KKR’s mid-year outlook for 2026 — an 89-page macro report — doesn’t mention secondaries once. But buried in its asset allocation calls is one of the cleaner arguments we’ve seen for why GP-led volume should keep growing through 2027.
The setup is the 2021 vintage.
KKR flags it explicitly, and repeatedly, as the market’s most structurally compromised cohort. Deals underwritten at peak multiples, unusually low base rates, loose documentation, and revenue growth assumptions that no longer hold. Their words: transactions “structured for a world that no longer exists.” They expect fewer sponsor-to-sponsor deals from this vintage, and they’re watching defaults in private credit — by Fitch’s definition, which includes PIK and extensions — running around 5% since mid-2024.
This is the feedstock for the GP-led market.
When a GP holds a 2021-era asset that can’t trade at original underwriting assumptions, and traditional exit routes — IPO, strategic sale, sponsor-to-sponsor — are either closed or value-destructive, the continuation vehicle becomes the rational tool. Not distress. Portfolio management. The secondary market’s core thesis, playing out in real time.
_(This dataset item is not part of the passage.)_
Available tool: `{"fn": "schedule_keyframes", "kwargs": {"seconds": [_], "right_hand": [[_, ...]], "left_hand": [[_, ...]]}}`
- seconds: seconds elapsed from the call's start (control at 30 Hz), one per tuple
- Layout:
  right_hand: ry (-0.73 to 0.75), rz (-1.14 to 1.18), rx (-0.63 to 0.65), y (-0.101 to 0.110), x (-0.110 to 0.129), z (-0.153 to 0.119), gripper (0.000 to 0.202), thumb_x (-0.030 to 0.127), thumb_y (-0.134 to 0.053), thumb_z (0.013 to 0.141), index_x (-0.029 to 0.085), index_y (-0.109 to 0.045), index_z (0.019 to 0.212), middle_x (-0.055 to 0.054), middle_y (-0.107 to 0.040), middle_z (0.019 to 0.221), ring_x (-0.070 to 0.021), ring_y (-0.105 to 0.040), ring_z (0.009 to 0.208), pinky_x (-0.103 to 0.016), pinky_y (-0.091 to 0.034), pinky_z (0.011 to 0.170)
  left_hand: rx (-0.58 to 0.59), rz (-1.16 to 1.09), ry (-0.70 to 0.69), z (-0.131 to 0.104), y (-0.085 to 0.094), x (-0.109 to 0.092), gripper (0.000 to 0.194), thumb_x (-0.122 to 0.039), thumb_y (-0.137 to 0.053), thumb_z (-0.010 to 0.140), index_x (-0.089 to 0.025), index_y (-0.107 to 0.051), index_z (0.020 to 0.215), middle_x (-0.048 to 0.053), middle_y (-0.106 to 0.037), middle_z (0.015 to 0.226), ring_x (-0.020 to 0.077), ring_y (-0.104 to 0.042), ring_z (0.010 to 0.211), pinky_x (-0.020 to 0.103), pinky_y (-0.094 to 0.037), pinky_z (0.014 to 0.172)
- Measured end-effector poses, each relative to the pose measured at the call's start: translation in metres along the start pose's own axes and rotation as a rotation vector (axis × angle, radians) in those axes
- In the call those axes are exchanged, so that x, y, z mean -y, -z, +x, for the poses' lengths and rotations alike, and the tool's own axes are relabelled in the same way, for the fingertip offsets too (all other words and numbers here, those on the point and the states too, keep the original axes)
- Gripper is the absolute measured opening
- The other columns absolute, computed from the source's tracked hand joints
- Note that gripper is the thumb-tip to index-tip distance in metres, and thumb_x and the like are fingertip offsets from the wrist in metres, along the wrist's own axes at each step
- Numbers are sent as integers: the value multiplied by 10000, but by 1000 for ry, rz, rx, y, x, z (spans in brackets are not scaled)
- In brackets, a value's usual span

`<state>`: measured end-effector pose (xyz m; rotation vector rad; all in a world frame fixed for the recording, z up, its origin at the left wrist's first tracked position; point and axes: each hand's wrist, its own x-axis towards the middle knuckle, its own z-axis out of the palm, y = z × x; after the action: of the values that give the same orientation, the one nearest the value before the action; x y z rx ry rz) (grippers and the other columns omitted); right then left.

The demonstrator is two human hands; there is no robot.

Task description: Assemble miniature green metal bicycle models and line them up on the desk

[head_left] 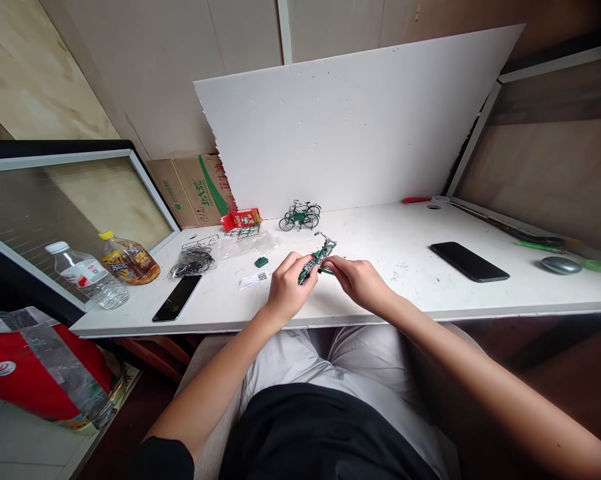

KKR adds another layer. Their macro framework — what they call the “Divergence Conundrum” — describes an environment where growth and capital access are increasingly concentrated in fewer sectors. AI, national security, high-end services. Everything else faces what they characterize as rolling recessions. In that environment, a GP with a mixed 2021-era portfolio has a legitimate structural problem: some assets are compounding well, others are stranded. The continuation vehicle lets them separate the two. It’s not a workaround. It’s the correct answer.
There’s also a rate context worth noting. KKR expects the Fed on hold through 2026, with only one cut in 2027. Higher-for-longer isn’t the crisis scenario anymore — it’s the base case. For any sponsor still waiting for rate normalization to unlock exits or refinancing, the wait is getting longer. That pressure redirects toward solutions that don’t depend on a rate tailwind: NAV facilities, GP-leds, structured equity.
None of this is speculative. The conditions KKR describes — concentrated earnings, stalled exit markets, bifurcated credit, 2021 overhang — are the same conditions secondaries advisors have been navigating for the past 18 months. What the report provides is macro confirmation from one of the largest PE firms in the world, written for LPs and allocators.
The secondaries market doesn’t need KKR to validate it. But when a firm of that caliber publishes a 89-page outlook that inadvertently describes the structural case for GP-led supply growth, it’s worth reading between the lines.
The pipeline isn’t slowing down. The macro is building it.